Work item>
Please repeat, from the entries that follow, the lines from the one containing "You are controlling" through the one containing "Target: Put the" exactly, adding nothing.

Exercise materials>
▼▼▼

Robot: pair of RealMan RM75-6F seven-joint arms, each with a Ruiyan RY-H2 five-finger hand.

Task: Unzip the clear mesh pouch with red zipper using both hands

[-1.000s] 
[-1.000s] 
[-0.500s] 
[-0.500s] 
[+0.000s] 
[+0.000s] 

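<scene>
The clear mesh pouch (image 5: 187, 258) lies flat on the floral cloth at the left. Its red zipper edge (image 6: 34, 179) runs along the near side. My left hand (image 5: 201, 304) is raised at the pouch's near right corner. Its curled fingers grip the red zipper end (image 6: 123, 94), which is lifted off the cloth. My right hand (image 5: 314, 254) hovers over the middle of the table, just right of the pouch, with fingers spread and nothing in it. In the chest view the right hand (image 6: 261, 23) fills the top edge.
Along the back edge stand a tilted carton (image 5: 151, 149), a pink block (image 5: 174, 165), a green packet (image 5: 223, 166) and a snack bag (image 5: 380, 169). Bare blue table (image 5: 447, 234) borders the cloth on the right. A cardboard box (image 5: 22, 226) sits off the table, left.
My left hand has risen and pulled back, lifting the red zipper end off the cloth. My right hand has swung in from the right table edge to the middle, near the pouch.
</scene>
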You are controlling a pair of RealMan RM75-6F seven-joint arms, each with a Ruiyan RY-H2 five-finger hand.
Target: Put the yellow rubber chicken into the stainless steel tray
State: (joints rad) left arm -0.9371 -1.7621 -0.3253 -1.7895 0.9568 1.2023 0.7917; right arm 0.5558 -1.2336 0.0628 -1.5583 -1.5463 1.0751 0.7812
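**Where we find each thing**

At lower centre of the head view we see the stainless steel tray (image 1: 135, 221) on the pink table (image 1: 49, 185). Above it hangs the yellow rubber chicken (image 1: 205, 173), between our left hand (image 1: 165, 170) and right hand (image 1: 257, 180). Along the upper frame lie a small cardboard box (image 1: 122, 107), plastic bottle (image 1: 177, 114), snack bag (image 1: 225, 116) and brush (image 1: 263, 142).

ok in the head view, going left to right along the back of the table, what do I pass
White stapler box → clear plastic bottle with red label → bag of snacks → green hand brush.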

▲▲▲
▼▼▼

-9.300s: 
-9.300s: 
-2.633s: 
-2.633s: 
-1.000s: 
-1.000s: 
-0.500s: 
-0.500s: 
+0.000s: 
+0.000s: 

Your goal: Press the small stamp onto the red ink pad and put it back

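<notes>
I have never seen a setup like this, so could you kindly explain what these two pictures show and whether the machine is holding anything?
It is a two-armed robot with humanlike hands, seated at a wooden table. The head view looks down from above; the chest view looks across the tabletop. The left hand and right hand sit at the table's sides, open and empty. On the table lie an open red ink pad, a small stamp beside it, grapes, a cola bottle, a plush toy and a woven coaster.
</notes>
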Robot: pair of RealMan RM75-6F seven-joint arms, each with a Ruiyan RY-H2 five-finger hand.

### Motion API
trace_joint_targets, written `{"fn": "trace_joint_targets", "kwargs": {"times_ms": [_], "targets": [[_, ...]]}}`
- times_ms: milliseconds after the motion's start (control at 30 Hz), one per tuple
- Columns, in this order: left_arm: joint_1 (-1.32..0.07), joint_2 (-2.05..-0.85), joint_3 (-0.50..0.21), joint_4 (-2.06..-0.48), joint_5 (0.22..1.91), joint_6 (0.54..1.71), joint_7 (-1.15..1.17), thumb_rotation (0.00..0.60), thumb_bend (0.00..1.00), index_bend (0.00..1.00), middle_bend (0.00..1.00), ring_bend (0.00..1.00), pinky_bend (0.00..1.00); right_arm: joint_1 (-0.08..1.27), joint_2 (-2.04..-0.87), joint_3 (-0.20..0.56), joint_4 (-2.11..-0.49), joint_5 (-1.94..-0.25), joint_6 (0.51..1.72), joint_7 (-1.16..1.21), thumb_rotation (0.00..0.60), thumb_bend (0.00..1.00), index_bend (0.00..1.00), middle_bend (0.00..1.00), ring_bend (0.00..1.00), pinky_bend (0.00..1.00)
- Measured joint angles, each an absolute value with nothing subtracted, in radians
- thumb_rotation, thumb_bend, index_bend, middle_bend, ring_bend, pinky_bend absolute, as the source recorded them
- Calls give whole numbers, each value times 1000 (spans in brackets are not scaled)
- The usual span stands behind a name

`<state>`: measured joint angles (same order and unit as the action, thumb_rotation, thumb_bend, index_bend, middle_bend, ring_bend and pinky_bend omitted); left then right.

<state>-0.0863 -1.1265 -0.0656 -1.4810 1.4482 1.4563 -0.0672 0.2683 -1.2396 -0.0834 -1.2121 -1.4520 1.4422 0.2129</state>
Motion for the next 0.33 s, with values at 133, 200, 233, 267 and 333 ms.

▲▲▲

Answer below>
You are controlling a pair of RealMan RM75-6F seven-joint arms, each with a Ruiyan RY-H2 five-finger hand.
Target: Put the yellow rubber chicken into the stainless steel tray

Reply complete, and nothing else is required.